PROBLEM STATEMENT:
Print the listing as it stands, omitting all images.

START PROVIDED DATA

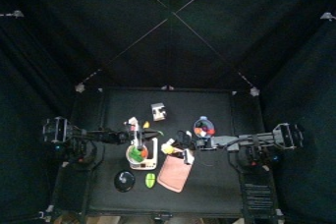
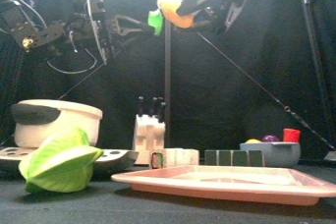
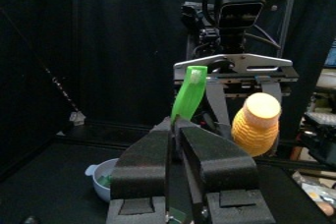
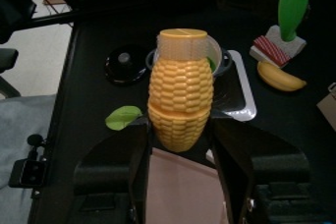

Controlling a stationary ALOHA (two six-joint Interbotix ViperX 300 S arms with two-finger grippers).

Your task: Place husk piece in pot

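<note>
jaws of my left gripper (image 3: 178,130) are pinching shut on a green husk piece (image 3: 191,92), which is sticking up from between the tips. i'm holding it high above the table; in the front view it is showing as a small green strip (image 2: 155,21) just beside the corn cob. my right gripper (image 4: 182,140) is clamping the lower end of that corn cob (image 4: 180,88), yellow and standing upright between the jaws, and the left wrist view is showing the same cob (image 3: 256,122) hanging under the right arm opposite me.

below, on the black table (image 1: 218,185), a pink tray (image 2: 250,181) is lying at the front with a loose green husk leaf (image 2: 59,162) beside it. behind that leaf a white pot (image 2: 55,122) is sitting, well apart from the husk piece i'm holding. farther back, a small white rack (image 2: 149,130) and a grey bowl (image 2: 270,152) with colourful bits in it are standing.
</note>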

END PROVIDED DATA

SOLUTION TO THIS EXERCISE:
Controlling a stationary ALOHA (two six-joint Interbotix ViperX 300 S arms with two-finger grippers).

Your task: Place husk piece in pot

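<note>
jaws of my left gripper (image 3: 178,130) are pinching shut on a green husk piece (image 3: 191,92), which is sticking up from between the tips. i'm holding it high above the table; in the front view it is showing as a small green strip (image 2: 155,21) just beside the corn cob. my right gripper (image 4: 182,140) is clamping the lower end of that corn cob (image 4: 180,88), yellow and standing upright between the jaws, and the left wrist view is showing the same cob (image 3: 256,122) hanging under the right arm opposite me.

below, on the black table (image 1: 218,185), a pink tray (image 2: 250,181) is lying at the front with a loose green husk leaf (image 2: 59,162) beside it. behind that leaf a white pot (image 2: 55,122) is sitting, well apart from the husk piece i'm holding. farther back, a small white rack (image 2: 149,130) and a grey bowl (image 2: 270,152) with colourful bits in it are standing.
</note>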

The exercise closes with this answer.